We want a system that will provide infrastructure up front that is far less negotiable and that means communities get what they want when they expect it, and as they want it. That is one of the reasons why the proposals built into our planning reforms will be so important for community buy-in to the proposals.
My hon. Friend the Member for Northampton South said that this process is not just about houses. Well, he is dead right; it is not just about houses. I have been at pains to be clear about that. It is about the economic generation of a very wide area in the centre of our country in the south, and not simply about houses. He also asked us to be collaborative.

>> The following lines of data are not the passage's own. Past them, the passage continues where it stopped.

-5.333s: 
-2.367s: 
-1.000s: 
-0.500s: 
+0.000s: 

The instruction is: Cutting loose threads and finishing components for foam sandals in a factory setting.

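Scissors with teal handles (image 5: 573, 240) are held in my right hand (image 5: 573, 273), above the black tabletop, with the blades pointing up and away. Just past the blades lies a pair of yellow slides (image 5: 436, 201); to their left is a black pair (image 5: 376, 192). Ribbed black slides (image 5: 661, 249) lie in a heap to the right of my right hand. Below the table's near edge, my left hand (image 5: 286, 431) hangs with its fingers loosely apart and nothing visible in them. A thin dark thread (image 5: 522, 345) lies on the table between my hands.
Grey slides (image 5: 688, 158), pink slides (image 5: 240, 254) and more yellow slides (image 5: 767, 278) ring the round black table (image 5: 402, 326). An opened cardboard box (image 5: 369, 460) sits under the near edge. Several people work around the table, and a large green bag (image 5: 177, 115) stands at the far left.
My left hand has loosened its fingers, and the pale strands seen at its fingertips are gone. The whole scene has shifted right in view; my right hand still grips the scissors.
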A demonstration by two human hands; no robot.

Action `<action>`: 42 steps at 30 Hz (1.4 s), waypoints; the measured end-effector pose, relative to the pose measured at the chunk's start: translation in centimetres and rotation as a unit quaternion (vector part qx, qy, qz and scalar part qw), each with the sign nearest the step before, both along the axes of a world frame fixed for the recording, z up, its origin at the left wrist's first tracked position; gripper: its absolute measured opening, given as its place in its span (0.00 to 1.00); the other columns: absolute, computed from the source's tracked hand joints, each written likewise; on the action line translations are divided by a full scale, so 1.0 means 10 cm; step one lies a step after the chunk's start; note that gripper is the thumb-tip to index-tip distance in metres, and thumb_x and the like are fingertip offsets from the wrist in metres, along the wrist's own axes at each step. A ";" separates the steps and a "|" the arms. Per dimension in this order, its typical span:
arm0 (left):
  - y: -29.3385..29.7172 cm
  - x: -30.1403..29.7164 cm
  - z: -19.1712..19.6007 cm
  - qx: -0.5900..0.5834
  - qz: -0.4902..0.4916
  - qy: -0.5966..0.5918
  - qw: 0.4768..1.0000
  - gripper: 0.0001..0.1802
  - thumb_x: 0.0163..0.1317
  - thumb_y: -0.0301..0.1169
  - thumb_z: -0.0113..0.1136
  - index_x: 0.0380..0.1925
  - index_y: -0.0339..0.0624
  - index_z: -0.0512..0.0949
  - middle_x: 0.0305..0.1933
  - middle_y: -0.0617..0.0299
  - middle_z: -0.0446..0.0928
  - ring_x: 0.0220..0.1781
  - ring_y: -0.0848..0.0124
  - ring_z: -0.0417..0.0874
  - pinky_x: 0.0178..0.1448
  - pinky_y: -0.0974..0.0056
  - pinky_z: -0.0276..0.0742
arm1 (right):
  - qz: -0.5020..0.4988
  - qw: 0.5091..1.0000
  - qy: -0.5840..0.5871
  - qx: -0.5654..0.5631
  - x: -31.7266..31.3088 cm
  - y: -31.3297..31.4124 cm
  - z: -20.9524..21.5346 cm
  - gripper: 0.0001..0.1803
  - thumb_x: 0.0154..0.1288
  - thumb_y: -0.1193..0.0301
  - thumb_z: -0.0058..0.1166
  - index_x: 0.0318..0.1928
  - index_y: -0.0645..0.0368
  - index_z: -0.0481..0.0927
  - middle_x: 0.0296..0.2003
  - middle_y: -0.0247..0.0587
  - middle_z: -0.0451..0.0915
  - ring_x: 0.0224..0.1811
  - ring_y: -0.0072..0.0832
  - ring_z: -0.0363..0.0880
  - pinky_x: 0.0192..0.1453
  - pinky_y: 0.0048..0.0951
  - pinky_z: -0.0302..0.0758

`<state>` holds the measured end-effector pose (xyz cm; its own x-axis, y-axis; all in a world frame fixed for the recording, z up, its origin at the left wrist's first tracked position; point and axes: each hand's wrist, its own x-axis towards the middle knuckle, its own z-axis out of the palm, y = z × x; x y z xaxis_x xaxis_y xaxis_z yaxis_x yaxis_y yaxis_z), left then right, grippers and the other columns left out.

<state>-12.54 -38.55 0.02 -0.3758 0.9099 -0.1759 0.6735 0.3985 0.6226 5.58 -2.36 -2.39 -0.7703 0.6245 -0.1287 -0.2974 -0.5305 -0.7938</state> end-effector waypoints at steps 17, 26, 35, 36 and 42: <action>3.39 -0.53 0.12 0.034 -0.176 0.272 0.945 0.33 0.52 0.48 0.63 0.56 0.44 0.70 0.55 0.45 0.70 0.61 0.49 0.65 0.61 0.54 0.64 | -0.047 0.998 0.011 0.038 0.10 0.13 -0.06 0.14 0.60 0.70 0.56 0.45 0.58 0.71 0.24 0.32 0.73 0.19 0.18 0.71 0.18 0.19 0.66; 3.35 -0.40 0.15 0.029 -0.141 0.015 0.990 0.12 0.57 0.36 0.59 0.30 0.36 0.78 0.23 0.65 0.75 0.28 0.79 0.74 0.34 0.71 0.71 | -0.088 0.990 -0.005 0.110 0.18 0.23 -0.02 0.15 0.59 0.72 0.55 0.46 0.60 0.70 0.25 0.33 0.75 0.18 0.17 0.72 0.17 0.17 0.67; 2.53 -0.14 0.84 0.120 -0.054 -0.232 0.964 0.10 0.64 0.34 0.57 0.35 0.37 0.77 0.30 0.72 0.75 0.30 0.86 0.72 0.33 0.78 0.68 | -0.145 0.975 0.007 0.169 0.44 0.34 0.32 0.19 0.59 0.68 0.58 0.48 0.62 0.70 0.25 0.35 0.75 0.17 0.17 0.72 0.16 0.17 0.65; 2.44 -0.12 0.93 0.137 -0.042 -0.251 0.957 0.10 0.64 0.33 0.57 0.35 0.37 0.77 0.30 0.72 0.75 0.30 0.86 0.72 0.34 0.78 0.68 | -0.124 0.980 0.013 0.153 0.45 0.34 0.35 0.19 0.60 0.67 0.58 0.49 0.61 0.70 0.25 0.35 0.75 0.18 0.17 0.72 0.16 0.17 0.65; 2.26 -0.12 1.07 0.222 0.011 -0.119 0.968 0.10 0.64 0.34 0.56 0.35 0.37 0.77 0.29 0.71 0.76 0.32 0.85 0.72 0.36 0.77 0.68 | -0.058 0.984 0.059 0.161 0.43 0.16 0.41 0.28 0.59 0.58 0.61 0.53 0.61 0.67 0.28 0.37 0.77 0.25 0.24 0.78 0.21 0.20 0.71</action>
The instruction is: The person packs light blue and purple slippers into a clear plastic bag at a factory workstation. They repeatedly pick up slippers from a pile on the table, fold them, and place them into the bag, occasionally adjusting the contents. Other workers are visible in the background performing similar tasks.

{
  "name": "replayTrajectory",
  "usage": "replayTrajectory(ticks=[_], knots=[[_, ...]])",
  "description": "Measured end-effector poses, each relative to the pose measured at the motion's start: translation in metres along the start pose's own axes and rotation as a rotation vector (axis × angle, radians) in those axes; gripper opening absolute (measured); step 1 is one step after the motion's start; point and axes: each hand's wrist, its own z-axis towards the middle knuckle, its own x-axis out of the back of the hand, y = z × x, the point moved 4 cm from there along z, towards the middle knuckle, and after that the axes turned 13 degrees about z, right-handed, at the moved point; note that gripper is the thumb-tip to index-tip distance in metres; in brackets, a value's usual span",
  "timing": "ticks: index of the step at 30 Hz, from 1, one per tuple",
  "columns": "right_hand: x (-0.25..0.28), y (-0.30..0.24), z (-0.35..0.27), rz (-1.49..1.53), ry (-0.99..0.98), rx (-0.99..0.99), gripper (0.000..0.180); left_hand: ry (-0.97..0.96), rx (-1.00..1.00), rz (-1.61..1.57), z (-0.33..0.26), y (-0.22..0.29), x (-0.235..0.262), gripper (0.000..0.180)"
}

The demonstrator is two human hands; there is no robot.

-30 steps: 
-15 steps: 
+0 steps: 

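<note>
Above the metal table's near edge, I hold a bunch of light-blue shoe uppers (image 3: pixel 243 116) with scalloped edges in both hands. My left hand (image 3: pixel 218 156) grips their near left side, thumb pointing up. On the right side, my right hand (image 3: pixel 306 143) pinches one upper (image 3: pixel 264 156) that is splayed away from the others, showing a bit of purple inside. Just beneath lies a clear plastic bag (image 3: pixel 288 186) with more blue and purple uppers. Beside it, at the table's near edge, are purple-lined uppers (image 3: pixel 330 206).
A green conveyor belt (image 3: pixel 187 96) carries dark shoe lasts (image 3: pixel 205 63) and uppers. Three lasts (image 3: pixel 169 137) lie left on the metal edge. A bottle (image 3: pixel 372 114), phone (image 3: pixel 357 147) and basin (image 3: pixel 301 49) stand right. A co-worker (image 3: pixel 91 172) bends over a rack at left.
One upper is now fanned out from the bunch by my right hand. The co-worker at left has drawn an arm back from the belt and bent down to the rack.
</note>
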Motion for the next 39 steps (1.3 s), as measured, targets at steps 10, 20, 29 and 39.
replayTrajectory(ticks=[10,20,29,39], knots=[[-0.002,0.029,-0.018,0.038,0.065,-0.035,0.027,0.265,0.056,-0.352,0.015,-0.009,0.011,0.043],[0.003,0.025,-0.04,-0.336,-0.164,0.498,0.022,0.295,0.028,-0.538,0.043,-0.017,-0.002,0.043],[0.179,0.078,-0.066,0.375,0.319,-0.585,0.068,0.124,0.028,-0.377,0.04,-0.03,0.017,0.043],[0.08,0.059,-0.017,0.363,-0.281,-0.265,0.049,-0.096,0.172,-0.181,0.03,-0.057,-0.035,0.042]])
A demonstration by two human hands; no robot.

We will be, because we fully understand that if we are to succeed in this area, we need to engage the public and take them with us.
Sir Edward, I am conscious that I have now gone on for some 10 or so minutes, that there will be a Division soon, and that the Opposition spokesman wants to intervene, so I shall let him do so.
I thank the Minister for giving way; he is most generous to do so. He has not responded to my key point about the east-west rail link. In order to assuage residents’ concerns and ensure that we are moving towards a greener post-carbon society, can he confirm that the east-west rail link will be fully electrified?
I am grateful to the hon. Gentleman for his intervention and I understand his concern. He will know that this Government are the greenest Government that we have ever had, and the policies that we are pursuing and the commitments that we have made will ensure that that continues. For example, the future homes standard will ensure that homes built after 2025 are at least 75% more carbon-efficient than present homes. He will note that I am not the Transport Minister. DFT is looking at the proposals for east-west rail. We are all committed to it, and I trust that we will get an announcement sooner rather than later.
We are fundamentally committed to the arc and the economic opportunities it presents. We are committed to ensuring that local people are engaged in our plans. We want to ensure that the homes that are built to support the people who want to live and work in the arc are of the right quality, in the right places and are built with the grain of local communities.
We want to ensure that the right infrastructure to support those homes is developed at the get-go and not way down the line. We want to ensure that the jobs and skills in the arc complement those industries that are already there, and provide the jobs for the future. We want to take everyone with us in that enterprise. We believe that the arc can be a tremendous boon to our country and support to the local community. We are determined to see it happen and do it with the support of the local community.